Winter Haven Seeks $47M Grant For Water Storage, Development Projects Along Peace Creek

The Winter Haven City Commission is seeking a $47 million federal grant to buy four parcels totaling 1,767 acres in the Peace River Basin as part of its long-term plan to create water storage areas to advance the city’s long-term utility, development and recreational plans.

The lands are primarily pastures and marshes in and around the World War I-era agricultural drainage ditch system that flows through formerly rural lands in the Winter Haven-Lake Wales area toward the Peace River. They are located at various spots between areas north of Dundee Road between Buckeye Loop Road and Sage Road, south of Cypresswood and west of Lake Ashton.

According to the city resolution, the idea is to create new water storage areas that will improve flood protection and increase aquifer recharge, provide sites for future nature parks and provide adjacent property owners with new waterfront lots for future development.

City utility officials have stated in the past that they hope the increased aquifer recharge they hope the project will achieve will be used to justify maintaining current or increasing future aquifer withdrawals at a time when other utilities have been told they may face pumping limits because recent studies have concluded the aquifer in this part of central Florida has been pumped to its sustainable limit.

The overpumping was cited in the decline in flows in the Upper Peace River and the cessation of flow from Kissengen Spring near Bartow in 1950.

 

FDOT Staff Finally Admits ‘No Build’ Option Exists For Rural Toll Road

Members of the public frequently pushed for the “no build” alternative during early in the meetings of the task force appointed to study the proposed corridor between Polk and Collier counties.

Legislative leaders and the road-building lobby envisioned a new toll road cutting through this rural expanse to open someone’s land for development under the guise of improving hurricane evacuation and providing broadband service to rural areas.

In those early meetings, though, state transportation officials pushed back on any thought that the “no build” option should not even be on the table.

At this week’s latest meeting, FDOT officials finally acknowledged that any honest evaluation of both the need and the financial feasibility of any new road would have to include the “no build” option.

Whether that really means anything will become clearer after the task force wraps up its work and issues recommendations and the implementation falls to FDOT staff to implement.

The “no build” option is always a listed on any of these road schemes, but usually only in theory when there’s either enough political pressure or a real need for the project.

 

 

 

Polk Commissioners Debate Esthetics Of Planned Garbage Mountain

A proposal to allow the county landfill to eventually rise as high as a 38-story building generated a lot of discussion during a public hearing before the County Commission Tuesday.

The proposal involved allowing the landfill to expand as high as 480 feet above sea level, which is higher than any natural feature in Florida.

According to engineers hired to support the proposal, the project would be somewhat lower than the eventual height of some of the phosphate waste piles in the Bartow-Mulberry area and would provide capacity for garbage for the next 100 to 150 years.

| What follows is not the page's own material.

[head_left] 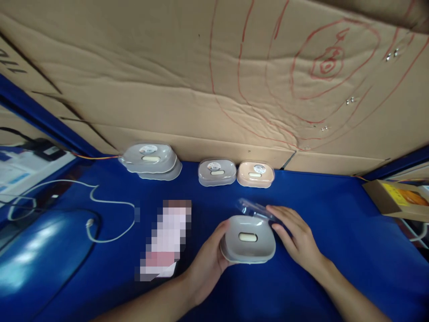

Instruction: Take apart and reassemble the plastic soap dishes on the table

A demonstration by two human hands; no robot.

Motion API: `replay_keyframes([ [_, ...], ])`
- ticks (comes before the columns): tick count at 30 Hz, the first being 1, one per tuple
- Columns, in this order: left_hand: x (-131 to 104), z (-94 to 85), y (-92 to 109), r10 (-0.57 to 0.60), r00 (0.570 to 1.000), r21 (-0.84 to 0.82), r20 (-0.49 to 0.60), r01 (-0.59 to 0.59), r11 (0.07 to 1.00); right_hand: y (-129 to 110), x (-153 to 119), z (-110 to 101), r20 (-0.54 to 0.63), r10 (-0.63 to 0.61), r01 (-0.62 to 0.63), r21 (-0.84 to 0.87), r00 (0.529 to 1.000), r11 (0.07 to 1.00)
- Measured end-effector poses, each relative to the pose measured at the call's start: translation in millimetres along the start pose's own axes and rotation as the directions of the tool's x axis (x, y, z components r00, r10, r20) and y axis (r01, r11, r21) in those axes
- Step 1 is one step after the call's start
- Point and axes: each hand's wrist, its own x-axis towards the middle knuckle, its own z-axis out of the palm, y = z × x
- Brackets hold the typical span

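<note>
My left hand point(214, 259) is wrapped round the left side of a grey oval plastic box point(258, 248), which has a pale pill-shaped piece point(248, 237) in its middle. Just behind and above the box, a clear plastic lid point(253, 208) is tilted up. The fingers and thumb of my right hand point(296, 237) grip this lid at its right end. Farther back sit a covered grey box point(217, 173) and a covered peach box point(256, 175), each with a round label. At the back left, more grey boxes point(150, 158) are stacked.
A blurred-out phone-like object point(167, 239) lies left of my left arm. A white cable point(129, 205) loops across the blue table point(318, 192) on the left. A cardboard wall point(150, 67) with red curved lines stands behind. An open carton point(395, 197) is at the right.
</note>
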Motion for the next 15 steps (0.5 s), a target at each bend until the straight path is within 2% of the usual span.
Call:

Ana Wood, Polk’s director of waste and recycling, said one impetus for the request was a population projection that would put Polk’s population at 1 million in the near future, adding the extra capacity would also give Polk space to dispose of waste if there were another natural disaster such as serious hurricane.

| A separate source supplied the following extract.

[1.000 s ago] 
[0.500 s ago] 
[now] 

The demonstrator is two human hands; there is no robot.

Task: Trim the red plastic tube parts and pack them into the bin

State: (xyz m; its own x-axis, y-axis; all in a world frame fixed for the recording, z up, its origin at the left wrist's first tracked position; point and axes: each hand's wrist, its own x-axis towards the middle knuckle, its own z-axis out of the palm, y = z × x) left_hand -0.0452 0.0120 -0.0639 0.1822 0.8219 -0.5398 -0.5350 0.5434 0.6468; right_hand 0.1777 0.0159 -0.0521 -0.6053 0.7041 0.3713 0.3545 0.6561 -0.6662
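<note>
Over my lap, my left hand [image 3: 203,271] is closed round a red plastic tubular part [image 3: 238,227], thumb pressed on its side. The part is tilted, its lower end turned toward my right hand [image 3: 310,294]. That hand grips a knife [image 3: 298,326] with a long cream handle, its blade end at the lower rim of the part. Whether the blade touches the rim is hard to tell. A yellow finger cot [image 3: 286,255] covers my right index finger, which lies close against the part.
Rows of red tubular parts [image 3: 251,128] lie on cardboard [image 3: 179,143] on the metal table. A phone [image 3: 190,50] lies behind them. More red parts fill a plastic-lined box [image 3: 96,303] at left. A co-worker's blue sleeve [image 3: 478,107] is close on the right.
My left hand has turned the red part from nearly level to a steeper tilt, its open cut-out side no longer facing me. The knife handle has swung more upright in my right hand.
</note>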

Commissioner Martha Santiago asked whether that increased capacity might attract trash from adjacent counties. Wood said that would be up to commissioners.

Commissioner Bill Braswelll argued the plan allows for good planning, but there may be alternatives in the future, though he didn’t name any.

Commissioner George Lindsey, the lone dissenter in the vote, questioned whether having a trash pile that high is appropriate to be located along the Polk Parkway, one of the gateways to the county.

The other gateways to Polk County along Interstate 4 are dominated by a heavy equipment auction yard and an industrial park.